Instapaper was the gateway drug. Between my iPhone and iPad, I've since purchased countless todo apps, notes apps, mindmapping apps, rss readers, text editing apps, journaling apps, reminders apps, weather apps, calendar apps, photography apps, drawing apps, music making apps, Twitter clients. These apps have helped me organize my life, exercise more, lose weight, map out my hopes and dreams, capture moments of my children's lives, and enriched my knowledge of the world. I regret almost none of my purchases, even those I don't use anymore. If anything, I wish there were more great apps I could try.
In a previous blog post, I quoted Gary Snyder's poem "Why I Take Good Care of My Macintosh," where he gives as one of his answers, "Because my mind flies into it through my fingers." I feel the same way about my iPhone, except that it's no longer a one-way flight. These devices are my primary tools to capture, digest, share, and communicate information about the world, and it's the apps that make that experience possible. And what makes truly great iOS apps (like Day One, or Reeder, or Vesper, or Tweetbot, or Clear, or Paper, or Instapaper) stand apart is the sense that they create an unique space to live in for a moment, a place were all the details have been considered and savored and honed for a purpose by another human being.
I fear that Arment is saying the money for these spaces has dried up. Because there aren't enough people like me willing to pay for them. That it's only us outliers in the "upscale-geek world" who care about these things enough to foot an upfront fee, let alone a decent such fee.

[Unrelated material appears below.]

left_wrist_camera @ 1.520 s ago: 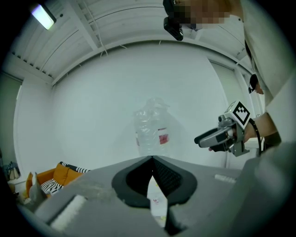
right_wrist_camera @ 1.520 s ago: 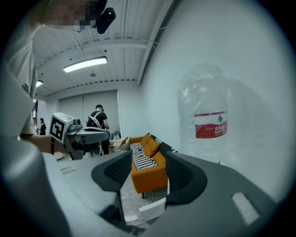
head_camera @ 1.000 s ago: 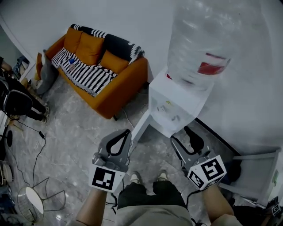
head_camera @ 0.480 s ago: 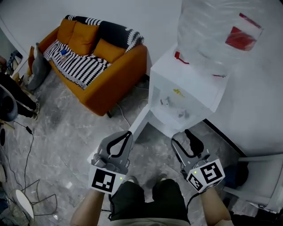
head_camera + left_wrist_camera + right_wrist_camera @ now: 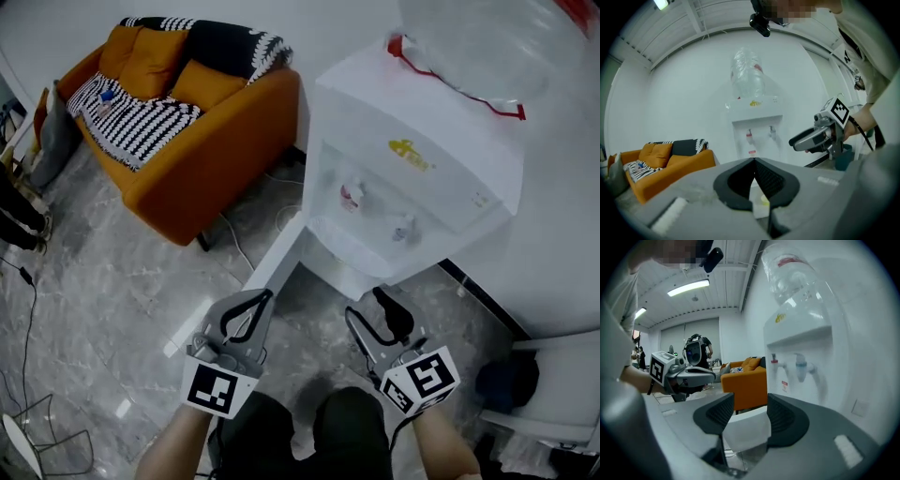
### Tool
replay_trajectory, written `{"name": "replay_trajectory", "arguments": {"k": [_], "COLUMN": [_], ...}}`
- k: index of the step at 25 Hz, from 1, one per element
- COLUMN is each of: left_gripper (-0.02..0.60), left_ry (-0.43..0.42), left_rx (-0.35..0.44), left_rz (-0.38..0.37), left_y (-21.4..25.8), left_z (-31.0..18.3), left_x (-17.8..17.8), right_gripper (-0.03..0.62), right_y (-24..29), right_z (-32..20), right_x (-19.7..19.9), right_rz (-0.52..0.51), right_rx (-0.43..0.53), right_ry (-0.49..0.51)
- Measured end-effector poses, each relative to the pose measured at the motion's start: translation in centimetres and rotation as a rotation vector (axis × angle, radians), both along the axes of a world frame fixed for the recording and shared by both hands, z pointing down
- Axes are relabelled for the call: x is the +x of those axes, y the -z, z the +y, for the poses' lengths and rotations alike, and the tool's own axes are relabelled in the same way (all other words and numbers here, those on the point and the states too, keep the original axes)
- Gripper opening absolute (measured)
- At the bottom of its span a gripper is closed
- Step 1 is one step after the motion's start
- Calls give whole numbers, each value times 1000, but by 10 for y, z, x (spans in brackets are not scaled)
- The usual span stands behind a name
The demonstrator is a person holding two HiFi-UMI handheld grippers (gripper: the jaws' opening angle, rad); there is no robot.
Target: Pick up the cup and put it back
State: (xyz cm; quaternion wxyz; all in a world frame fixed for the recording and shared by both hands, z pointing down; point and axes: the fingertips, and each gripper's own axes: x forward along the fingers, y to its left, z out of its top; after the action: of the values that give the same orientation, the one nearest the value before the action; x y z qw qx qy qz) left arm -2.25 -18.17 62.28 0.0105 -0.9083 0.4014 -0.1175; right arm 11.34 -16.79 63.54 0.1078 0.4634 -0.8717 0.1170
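The left gripper (image 5: pixel 268 295) has its fingers pressed together at the tips, with nothing between them. The right gripper (image 5: pixel 364 303) holds its fingers apart. In the right gripper view a white shape fills the gap between them. I cannot tell whether that shape is the cup or the lower body of the water dispenser (image 5: pixel 412 150). From the head view, only the floor (image 5: pixel 122 281) shows between those fingers. The 2 grippers sit side by side, pointing toward the dispenser's base, near it but apart from it. Above them the dispenser's recess holds 2 taps, a red tap (image 5: pixel 351 196) and a blue tap (image 5: pixel 403 230). A clear water bottle (image 5: pixel 487 47) stands upended on top. Off to the left, an orange sofa (image 5: pixel 216 159) stands against the wall.
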Motion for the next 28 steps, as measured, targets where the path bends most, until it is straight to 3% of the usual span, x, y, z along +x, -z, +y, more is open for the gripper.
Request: {"name": "replay_trajectory", "arguments": {"k": [8, 17, 20, 28], "left_gripper": [2, 2, 2, 2], "left_ry": [-48, -123, -99, -47], "left_rx": [49, 18, -57, -54], "left_rz": [9, 57, 46, 55], "left_y": [-100, -188, -216, -253], "left_z": [-19, -24, -28, -44], "left_x": [9, 37, 42, 33], "right_gripper": [225, 222, 222, 231], "right_y": [-106, -208, -231, -285], "right_z": [-27, -49, -54, -72], "right_x": [-14, -5, 1, 15], "right_rz": [27, 30, 37, 70], "right_rx": [39, 42, 45, 13], "right_ry": [52, 51, 41, -9]}}
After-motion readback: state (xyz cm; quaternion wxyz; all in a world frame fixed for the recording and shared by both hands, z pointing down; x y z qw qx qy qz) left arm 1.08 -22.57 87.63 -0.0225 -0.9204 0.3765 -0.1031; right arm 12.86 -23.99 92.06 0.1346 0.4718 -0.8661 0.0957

But then I think about what I used to spend most of my spare money on before I spent it on apps. I spent it on music. And not music by mainstream bands, but bands on independent labels. These were bands who made a decent living touring and selling merch but rarely from record royalties, who yet still made some of the most indelible music of my life. And they didn't make that music to get rich. They made it because they loved making music.
So maybe it's true. Maybe the possibility of an independent developer making it rich or even making a living primarily off an iOS app simply by selling it to users has passed. I don't know if that's the case. It's possible future generations of users will see the value where most adults (software newbies) currently do not.
But I have hope that developers will continue to make and design the apps that I want to live inside, and that they'll sell those apps to me, simply because I hope they love designing them as much as I love using them.